How Swisscom automated Amazon Redshift as part of their One Data Platform solution using AWS CDK – Part 2

In this series, we talk about Swisscom’s journey of automating Amazon Redshift provisioning as part of the Swisscom One Data Platform (ODP) solution using the AWS Cloud Development Kit (AWS CDK), and we provide code snippets and the other useful references.

In Part 1, we did a deep dive on provisioning a secure and compliant Redshift cluster using the AWS CDK and the best practices of secret rotation. We also explained how Swisscom used AWS CDK custom resources to automate the creation of dynamic user groups that are relevant for the AWS Identity and Access Management (IAM) roles matching different job functions.

In this post, we explore using the AWS CDK and some of the key topics for self-service usage of the provisioned Redshift cluster by end-users as well as other managed services and applications. These topics include federation with the Swisscom identity provider (IdP), JDBC connections, detective controls using AWS Config rules and remediation actions, cost optimization using the Redshift scheduler, and audit logging.

Scheduled actions

To optimize cost-efficiency for provisioned Redshift cluster deployments, Swisscom implemented a scheduling mechanism. This functionality is driven by the user configuration of the cluster, as described in Part 1 of this series, wherein the user may enable dynamic pausing and resuming of clusters based on specified cron expressions:

redshift_options:
...
  use_scheduler: true                                         # Whether to use Redshift scheduler
  scheduler_pause_cron: "cron(00 18 ? * MON-FRI *)"           # Cron expression for scheduler pause
  scheduler_resume_cron: "cron(00 08 ? * MON-FRI *)"          # Cron expression for scheduler resume
...

This feature allows Swisscom to reduce operational costs by suspending cluster activity during off-peak hours.
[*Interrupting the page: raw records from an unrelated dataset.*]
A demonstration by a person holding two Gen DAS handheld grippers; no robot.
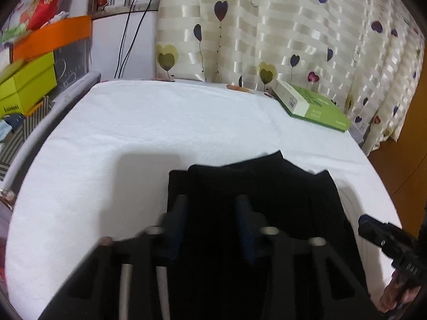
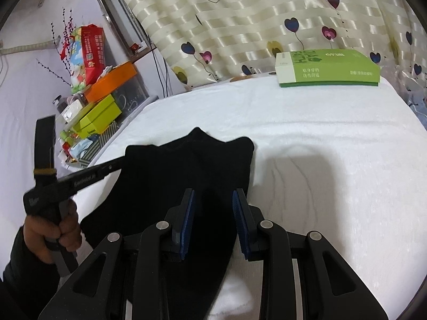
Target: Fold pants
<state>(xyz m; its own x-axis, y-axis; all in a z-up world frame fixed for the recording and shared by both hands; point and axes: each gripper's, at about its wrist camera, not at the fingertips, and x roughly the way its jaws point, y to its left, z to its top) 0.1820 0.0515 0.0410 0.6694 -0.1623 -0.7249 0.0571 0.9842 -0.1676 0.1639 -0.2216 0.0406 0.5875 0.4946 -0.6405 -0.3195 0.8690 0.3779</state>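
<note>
Your left gripper (image 1: 210, 202) points forward and down, its 2 fingers (image 1: 178, 208) standing apart with a clear gap between the blue pads. Your right gripper (image 2: 213, 200) takes the same downward tilt, its 2 blue pads (image 2: 189, 213) parted and roughly parallel. Your left hand (image 2: 64, 226) wraps the left tool's handle, fingers curled, with a dark sleeve (image 2: 18, 261) covering the wrist.
</note>
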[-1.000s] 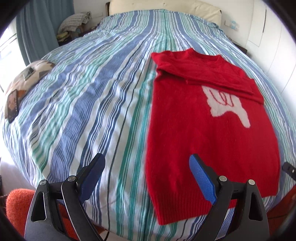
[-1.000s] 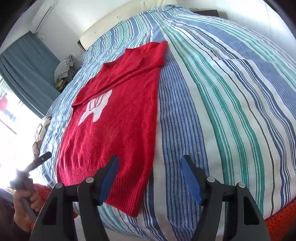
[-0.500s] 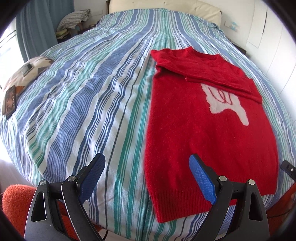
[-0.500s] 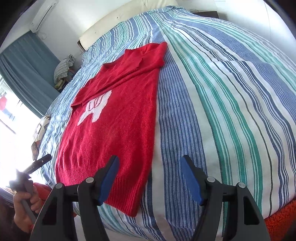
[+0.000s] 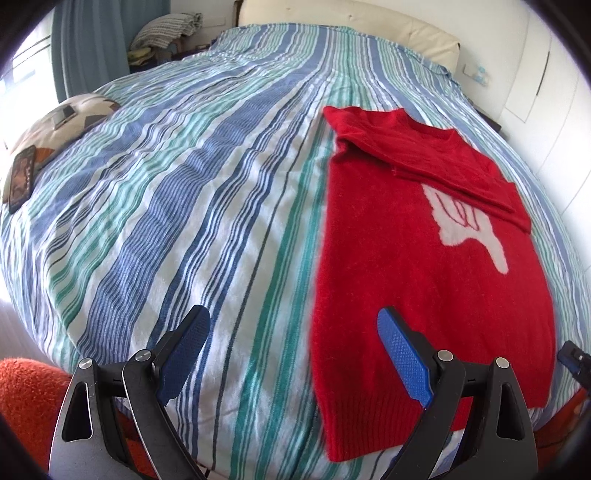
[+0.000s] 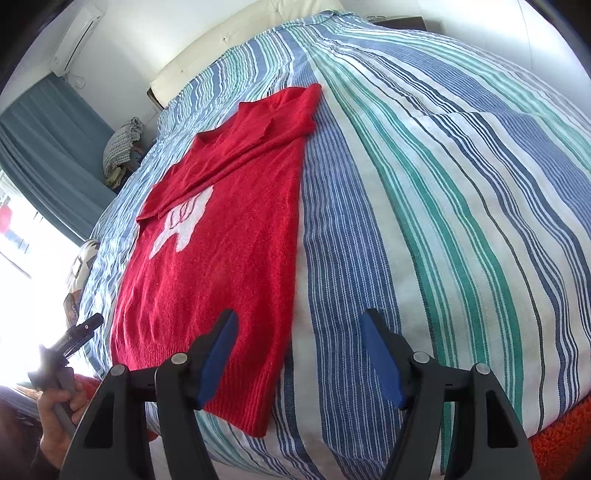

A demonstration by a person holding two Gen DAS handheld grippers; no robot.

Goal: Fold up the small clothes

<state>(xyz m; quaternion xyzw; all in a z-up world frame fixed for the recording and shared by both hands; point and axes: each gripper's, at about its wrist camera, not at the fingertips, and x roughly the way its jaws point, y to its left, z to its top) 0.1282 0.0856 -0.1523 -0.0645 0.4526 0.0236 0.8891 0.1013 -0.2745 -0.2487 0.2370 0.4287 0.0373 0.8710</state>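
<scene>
While laid flat on the striped bed (image 5: 184,206), red sweater (image 5: 424,266) runs lengthwise, collar toward headboard (image 5: 351,26), hem at foot edge, sleeves folded across chest, left gripper (image 5: 291,354) and right gripper (image 6: 299,358) both agape, empty, above hem.

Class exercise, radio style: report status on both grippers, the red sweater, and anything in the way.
Left gripper and right gripper: jaws open, empty, above the near hem. Red sweater flat on the striped bed, sleeves folded across the chest. Nothing on it.
</scene>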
This leads to significant cost savings by pausing and resuming clusters at appropriate times. The scheduling is achieved using the AWS CloudFormation action CfnScheduledAction. The following code illustrates how Swisscom implemented this scheduling:

if config.use_scheduler:
    cfn_scheduled_action_pause = aws_redshift.CfnScheduledAction(
        scope, "schedule-pause-action",
        # ...
        schedule=config.scheduler_pause_cron,
        # ...
        target_action=aws_redshift.CfnScheduledAction.ScheduledActionTypeProperty(
                         pause_cluster=aws_redshift.CfnScheduledAction.ResumeClusterMessageProperty(
                            cluster_identifier='cluster-identifier'
                         )
                      )
    )

    cfn_scheduled_action_resume = aws_redshift.CfnScheduledAction(
        scope, "schedule-resume-action",
        # ...
        schedule=config.scheduler_resume_cron,
        # ...
        target_action=aws_redshift.CfnScheduledAction.ScheduledActionTypeProperty(
                         resume_cluster=aws_redshift.CfnScheduledAction.ResumeClusterMessageProperty(
                            cluster_identifier='cluster-identifier'
                         )
                      )
    )

JDBC connections

The JDBC connectivity for Amazon Redshift clusters was also very flexible, adapting to user-defined subnet types and security groups in the configuration:

redshift_options:
...
  subnet_type: "routable-private"         # 'routable-private' OR 'non-routable-private'
  security_group_id: "sg-test_redshift"   # Security Group ID for Amazon Redshift (referenced group must exists in Account)
...

As illustrated in the ODP architecture diagram in Part 1 of this series, a considerable part of extract, transform, and load (ETL) processes is anticipated to operate outside of Amazon Redshift, within the serverless AWS Glue environment. Given this, Swisscom needed a mechanism for AWS Glue to connect to Amazon Redshift. This connectivity to Redshift clusters is provided through JDBC by creating an AWS Glue connection within the AWS CDK code. This connection allows ETL processes to interact with the Redshift cluster by establishing a JDBC connection. The subnet and security group defined in the user configuration guide the creation of JDBC connectivity. If no security groups are defined in the configuration, a default one is created. The connection is configured with details of the data product from which the Redshift cluster is being provisioned, like ETL user and default database, along with network elements like cluster endpoint, security group, and subnet to use, providing secure and efficient data transfer. The following code snippet demonstrates how this was achieved:

jdbc_connection = glue.Connection(
    scope, "redshift-glue-connection",
    type=ConnectionType("JDBC"),
    connection_name="redshift-glue-connection",
    subnet=connection_subnet,
    security_groups=connection_security_groups,
    properties={
        "JDBC_CONNECTION_URL": f"jdbc:redshift://{cluster_endpoint}/{database_name}",
        "USERNAME": etl_user.username,
        "PASSWORD": etl_user.password.to_string(),
        "redshiftTmpDir": f"s3://{data_product_name}-redshift-work"
    }
)

By doing this, Swisscom made sure that serverless ETL workflows in AWS Glue can securely communicate with newly provisioned Redshift cluster running within a secured virtual private cloud (VPC).

Identity federation

Identity federation allows a centralized system (the IdP) to be used for authenticating users in order to access a service provider like Amazon Redshift. A more general overview of the topic can be found in Identity Federation in AWS.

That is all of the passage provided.